__DATASET EXCERPT__
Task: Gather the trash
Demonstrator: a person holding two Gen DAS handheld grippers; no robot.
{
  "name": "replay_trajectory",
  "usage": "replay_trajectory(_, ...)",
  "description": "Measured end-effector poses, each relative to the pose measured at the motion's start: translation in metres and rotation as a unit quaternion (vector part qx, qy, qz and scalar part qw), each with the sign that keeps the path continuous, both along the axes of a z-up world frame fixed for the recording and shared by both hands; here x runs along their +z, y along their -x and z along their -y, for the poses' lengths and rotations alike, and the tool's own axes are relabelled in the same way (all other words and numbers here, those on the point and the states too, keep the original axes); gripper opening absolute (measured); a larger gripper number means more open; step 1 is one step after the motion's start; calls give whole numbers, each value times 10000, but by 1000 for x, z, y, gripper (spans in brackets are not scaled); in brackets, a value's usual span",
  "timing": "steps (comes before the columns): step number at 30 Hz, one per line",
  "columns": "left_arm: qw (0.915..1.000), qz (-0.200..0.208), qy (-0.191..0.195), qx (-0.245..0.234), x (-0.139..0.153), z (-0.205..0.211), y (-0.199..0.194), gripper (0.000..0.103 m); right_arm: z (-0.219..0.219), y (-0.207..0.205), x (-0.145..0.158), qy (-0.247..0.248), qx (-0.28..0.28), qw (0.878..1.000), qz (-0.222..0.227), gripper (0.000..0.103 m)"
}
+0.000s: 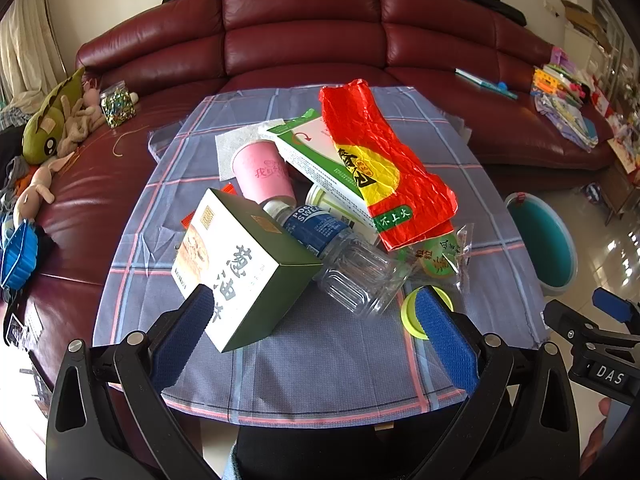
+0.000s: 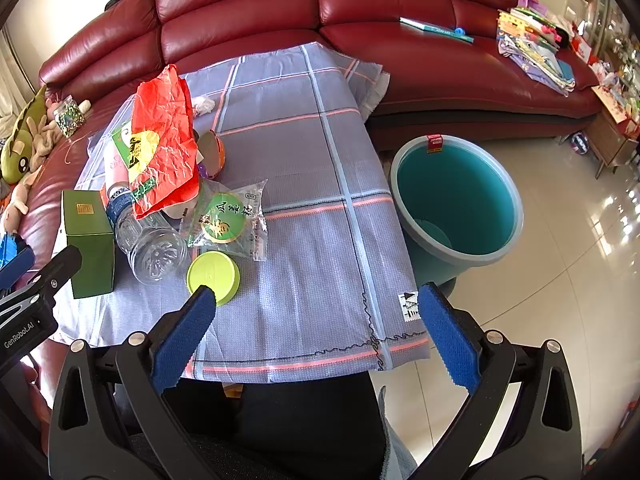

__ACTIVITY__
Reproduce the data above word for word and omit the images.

__ANSWER FOR THE TASK__
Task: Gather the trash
Demonstrator: a person holding two Gen DAS handheld grippers; no robot.
{
  "name": "replay_trajectory",
  "usage": "replay_trajectory(_, ...)",
  "description": "Measured end-effector poses, each relative to the pose measured at the motion's start: translation in metres and rotation as a unit quaternion (vector part qx, qy, qz and scalar part qw), each with the sign that keeps the path continuous, both along the axes of a z-up world frame fixed for the recording and shared by both hands; here x runs along their +z, y along their -x and z along their -y, for the poses' lengths and rotations alike, and the tool's own axes are relabelled in the same way (all other words and numbers here, those on the point and the states too, keep the original axes); gripper opening absolute (measured); a larger gripper number means more open; step 1 is one step after the motion's start; calls give whole numbers, each value times 10000, but by 1000 for x, z, y, gripper (spans in brackets are not scaled); in brackets, a value's usual span",
  "timing": "steps (comes before the columns): step number at 30 Hz, one per line",
  "columns": "left_arm: qw (0.915..1.000), qz (-0.200..0.208), qy (-0.191..0.195), qx (-0.245..0.234), x (-0.139..0.153), z (-0.205..0.211), y (-0.199..0.194), gripper (0.000..0.103 m); right_arm: z (-0.219..0.219), y (-0.207..0.205), x (-0.145..0.158), qy (-0.247..0.248), qx (-0.28..0.28), qw (0.878..1.000), qz (-0.222..0.227), gripper (0.000..0.103 m)"
}
+0.000s: 
+0.000s: 

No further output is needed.